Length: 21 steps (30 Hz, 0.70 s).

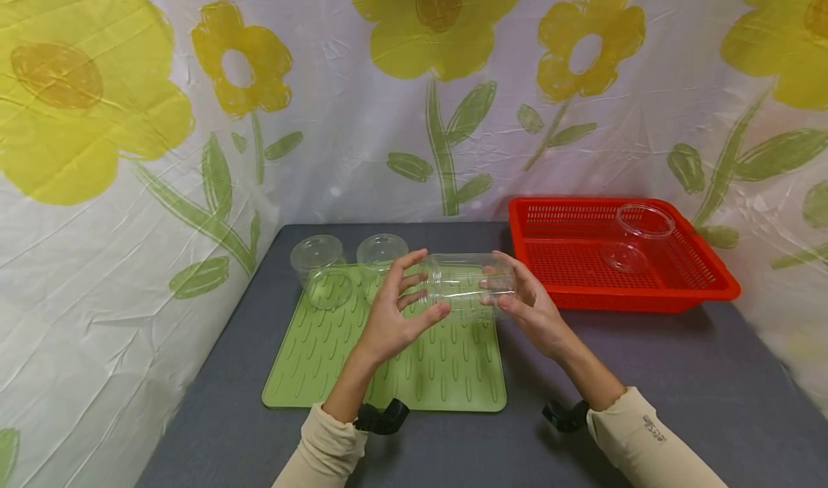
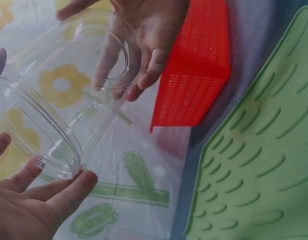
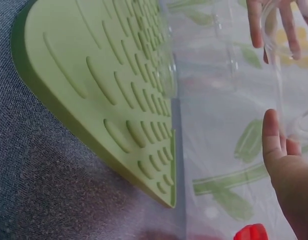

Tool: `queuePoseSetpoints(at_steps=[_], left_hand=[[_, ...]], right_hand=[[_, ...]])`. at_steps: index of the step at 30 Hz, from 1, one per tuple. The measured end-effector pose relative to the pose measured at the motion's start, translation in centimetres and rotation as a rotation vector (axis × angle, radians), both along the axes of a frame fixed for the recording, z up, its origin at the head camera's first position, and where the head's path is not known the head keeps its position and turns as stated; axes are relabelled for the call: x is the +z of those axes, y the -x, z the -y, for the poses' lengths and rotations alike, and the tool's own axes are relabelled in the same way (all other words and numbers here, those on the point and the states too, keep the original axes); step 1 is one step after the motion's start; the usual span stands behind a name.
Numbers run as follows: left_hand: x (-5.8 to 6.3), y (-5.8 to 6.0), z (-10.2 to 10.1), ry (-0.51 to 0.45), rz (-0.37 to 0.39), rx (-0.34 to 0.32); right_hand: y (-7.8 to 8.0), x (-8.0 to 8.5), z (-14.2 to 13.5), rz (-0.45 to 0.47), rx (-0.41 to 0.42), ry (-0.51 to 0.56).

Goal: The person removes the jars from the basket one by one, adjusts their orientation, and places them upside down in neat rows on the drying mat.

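Observation:
Both hands hold a clear jar [image 1: 467,278] lying sideways in the air over the green ridged mat [image 1: 382,391]. My left hand [image 1: 396,323] grips its ringed mouth end, thumb in front and fingers behind. At the base end, my right hand [image 1: 535,314] holds it between thumb and fingers, which show through the clear wall. In the left wrist view the jar's ridged rim [image 2: 56,130] sits between the left fingers and thumb. Two more clear jars, one at the left [image 1: 328,288] and another beside it [image 1: 382,251], stand on the mat's far left part.
A red perforated basket [image 1: 621,301] stands at the back right, with one clear jar [image 1: 626,256] standing in it. The mat lies on a dark grey table [image 1: 453,448]. Behind hangs a white sheet [image 1: 323,172] printed with yellow flowers.

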<state>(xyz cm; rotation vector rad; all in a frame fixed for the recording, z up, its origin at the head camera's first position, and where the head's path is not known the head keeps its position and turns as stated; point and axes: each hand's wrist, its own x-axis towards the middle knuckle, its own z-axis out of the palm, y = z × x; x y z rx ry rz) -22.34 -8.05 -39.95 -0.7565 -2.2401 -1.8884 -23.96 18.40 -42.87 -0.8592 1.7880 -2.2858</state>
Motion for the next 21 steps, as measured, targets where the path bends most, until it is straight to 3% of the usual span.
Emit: queuePoseSetpoints(at_steps=[7,13,16,21], left_hand=[[0.1,0.1,0.1,0.036,-0.015,0.005],[0.7,0.0,-0.1,0.156,-0.088,0.068],[1.3,0.0,-0.2,0.266,-0.19,0.093],[2.1,0.1,-0.7,0.536,-0.467,0.137]], right_hand=[[0.0,0.3,0.0,-0.006,-0.05,-0.031],[-0.2,0.3,-0.1,-0.013,-0.11,-0.102],[-0.3,0.4,-0.1,-0.024,-0.13,-0.129],[-0.4,0.3,0.0,-0.056,-0.187,-0.232]])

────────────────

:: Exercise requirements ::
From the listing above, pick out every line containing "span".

:: Answer ::
Tool: `queuePoseSetpoints(at_steps=[_], left_hand=[[_, ...]], right_hand=[[_, ...]])`. at_steps: index of the step at 30 Hz, from 1, one per tuple. The measured end-effector pose relative to the pose measured at the motion's start, translation in centimetres and rotation as a rotation vector (axis × angle, radians), both along the axes of a frame fixed for the recording, z up, its origin at the head camera's first position, and where the head's path is not known the head keeps its position and turns as stated; axes are relabelled for the call: x is the +z of those axes, y the -x, z the -y, for the poses' lengths and rotations alike, and the tool's own axes are relabelled in the same way (all other words and numbers here, those on the point and the states too, keep the original axes); step 1 is one step after the motion's start; the usual span stands behind a name.
Motion for the next 21 steps, as measured, targets where the path bends most, until it is straight to 3% of the usual span.

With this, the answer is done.